» WHAT TO WORK ON
Please retype the listing exactly as it appears, skipping each picture.
--- PROVIDED DATA Enclosed Below ---
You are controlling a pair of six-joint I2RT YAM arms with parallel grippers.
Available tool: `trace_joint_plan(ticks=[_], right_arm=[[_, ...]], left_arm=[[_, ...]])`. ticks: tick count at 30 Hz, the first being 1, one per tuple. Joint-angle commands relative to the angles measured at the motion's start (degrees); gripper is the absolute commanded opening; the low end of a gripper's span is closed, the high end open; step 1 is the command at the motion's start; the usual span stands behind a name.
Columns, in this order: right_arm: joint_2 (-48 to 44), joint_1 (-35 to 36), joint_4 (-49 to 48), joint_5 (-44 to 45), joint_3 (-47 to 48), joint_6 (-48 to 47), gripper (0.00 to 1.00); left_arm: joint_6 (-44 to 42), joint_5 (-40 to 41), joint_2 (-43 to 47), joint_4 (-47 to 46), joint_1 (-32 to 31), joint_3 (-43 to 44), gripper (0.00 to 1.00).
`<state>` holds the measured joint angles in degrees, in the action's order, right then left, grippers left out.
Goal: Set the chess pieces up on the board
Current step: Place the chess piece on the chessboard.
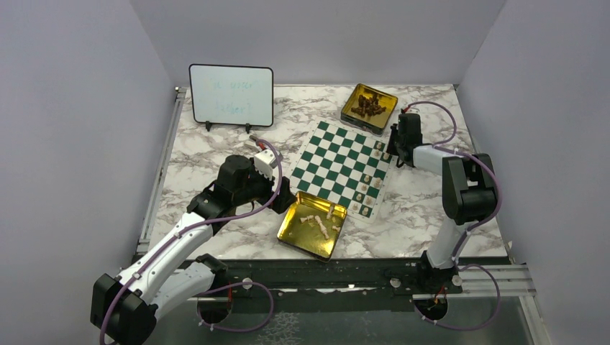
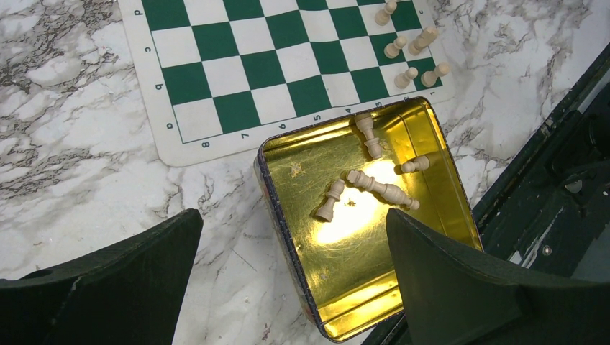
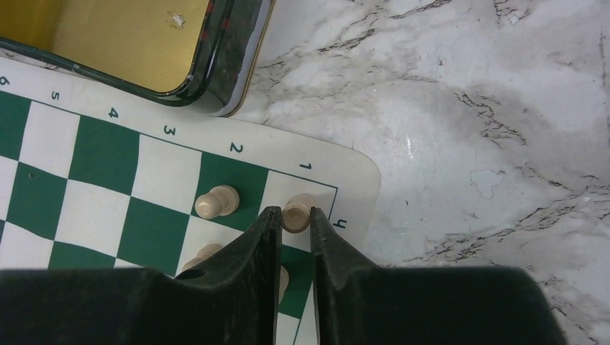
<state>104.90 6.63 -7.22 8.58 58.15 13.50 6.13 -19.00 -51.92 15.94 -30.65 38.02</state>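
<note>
We count five pale cream chess pieces (image 2: 367,181) lying flat in the square gold tin (image 2: 345,280) (axes mostly diagonal); left claw (image 2: 293,215) spread wide; right claw (image 3: 293,213) flanks one upright piece (image 3: 298,208), grip we cannot tell.

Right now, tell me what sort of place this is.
Probably a robot lab test cell: plain walls box in a marble-patterned table, left arm and right arm bolted at its near edge, a whiteboard behind.

The marble bench (image 1: 431,208) carried the board (image 1: 334,158) centrally, a gold tin (image 1: 298,230) just beside its near edge, a second tin (image 1: 386,108) at its far corner, and a whiteboard (image 1: 231,95) far left.
</note>
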Motion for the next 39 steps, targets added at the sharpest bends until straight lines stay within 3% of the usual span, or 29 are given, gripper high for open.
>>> trace_joint_plan(ticks=[1, 13, 22, 27, 33, 39], right_arm=[[0.8, -0.4, 1.0, -0.8, 2.6, 0.4, 0.25], [-1.9, -0.4, 7.1, 0.7, 5.5, 1.6, 0.31], [-7.2, -0.4, 19.3, 0.3, 11.1, 3.4, 0.36], [-13.3, -0.4, 22.2, -6.7, 10.2, 3.5, 0.41], [-21.4, -0.2, 19.1, -19.4, 2.2, 6.2, 0.44], [-28.9, -0.2, 17.0, -23.7, -4.9, 7.8, 0.44]], left_arm=[[-0.7, 0.2, 0.5, -0.7, 0.0, -0.3, 0.99], [-1.1, -1.1, 0.5, -0.7, 0.0, -0.2, 0.99], [-0.9, -0.8, 0.2, -1.3, 0.0, -0.6, 0.97], [-0.9, -3.1, -3.1, -0.4, 0.0, 0.9, 0.90], [-0.8, -8.4, -9.7, 0.2, -0.3, 2.9, 0.79], [-3.0, -3.3, -17.4, 5.9, -4.3, 8.2, 0.67]])
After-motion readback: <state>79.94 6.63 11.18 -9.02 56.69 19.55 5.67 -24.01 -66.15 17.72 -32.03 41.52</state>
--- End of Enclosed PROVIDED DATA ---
» TASK OUTPUT
You are controlling a pair of six-joint I2RT YAM arms with parallel grippers.
Available tool: `trace_joint_plan(ticks=[_], right_arm=[[_, ...]], left_arm=[[_, ...]])`. ticks: tick count at 30 Hz, the first being 1, one per tuple. Joint-angle commands relative to the angles measured at the motion's start (degrees); gripper is the absolute commanded opening; the low end of a gripper's span is closed, the high end open; step 1 is the command at the motion's start; the usual span stands behind a name.
Columns, in this order: right_arm: joint_2 (-48 to 44), joint_1 (-35 to 36), joint_4 (-49 to 48), joint_5 (-44 to 45), joint_3 (-47 to 48), joint_6 (-48 to 47), gripper (0.00 to 1.00); left_arm: joint_6 (-44 to 42), joint_5 (-40 to 41), joint_2 (-43 to 47), joint_4 (-47 to 46), joint_1 (-32 to 31), joint_3 (-43 to 44), gripper (0.00 to 1.00).
`<state>` holds the measured joint angles in degrees, in the action's order, right then left, grippers left out.
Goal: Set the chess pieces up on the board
Current step: Place the chess piece on the chessboard.
<state>104.90 6.63 -7.22 8.58 58.15 13.50 6.13 -19.00 -51.92 15.94 -30.65 38.02</state>
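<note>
We count five pale cream chess pieces (image 2: 367,181) lying flat in the square gold tin (image 2: 345,280) (axes mostly diagonal); left claw (image 2: 293,215) spread wide; right claw (image 3: 293,213) flanks one upright piece (image 3: 298,208), grip we cannot tell.

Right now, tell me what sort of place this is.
Probably a robot lab test cell: plain walls box in a marble-patterned table, left arm and right arm bolted at its near edge, a whiteboard behind.

The marble bench (image 1: 431,208) carried the board (image 1: 334,158) centrally, a gold tin (image 1: 298,230) just beside its near edge, a second tin (image 1: 386,108) at its far corner, and a whiteboard (image 1: 231,95) far left.
</note>
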Motion for the next 39 steps, targets added at the sharpest bends until straight lines stay within 3% of the usual span, or 29 are given, gripper high for open.
>>> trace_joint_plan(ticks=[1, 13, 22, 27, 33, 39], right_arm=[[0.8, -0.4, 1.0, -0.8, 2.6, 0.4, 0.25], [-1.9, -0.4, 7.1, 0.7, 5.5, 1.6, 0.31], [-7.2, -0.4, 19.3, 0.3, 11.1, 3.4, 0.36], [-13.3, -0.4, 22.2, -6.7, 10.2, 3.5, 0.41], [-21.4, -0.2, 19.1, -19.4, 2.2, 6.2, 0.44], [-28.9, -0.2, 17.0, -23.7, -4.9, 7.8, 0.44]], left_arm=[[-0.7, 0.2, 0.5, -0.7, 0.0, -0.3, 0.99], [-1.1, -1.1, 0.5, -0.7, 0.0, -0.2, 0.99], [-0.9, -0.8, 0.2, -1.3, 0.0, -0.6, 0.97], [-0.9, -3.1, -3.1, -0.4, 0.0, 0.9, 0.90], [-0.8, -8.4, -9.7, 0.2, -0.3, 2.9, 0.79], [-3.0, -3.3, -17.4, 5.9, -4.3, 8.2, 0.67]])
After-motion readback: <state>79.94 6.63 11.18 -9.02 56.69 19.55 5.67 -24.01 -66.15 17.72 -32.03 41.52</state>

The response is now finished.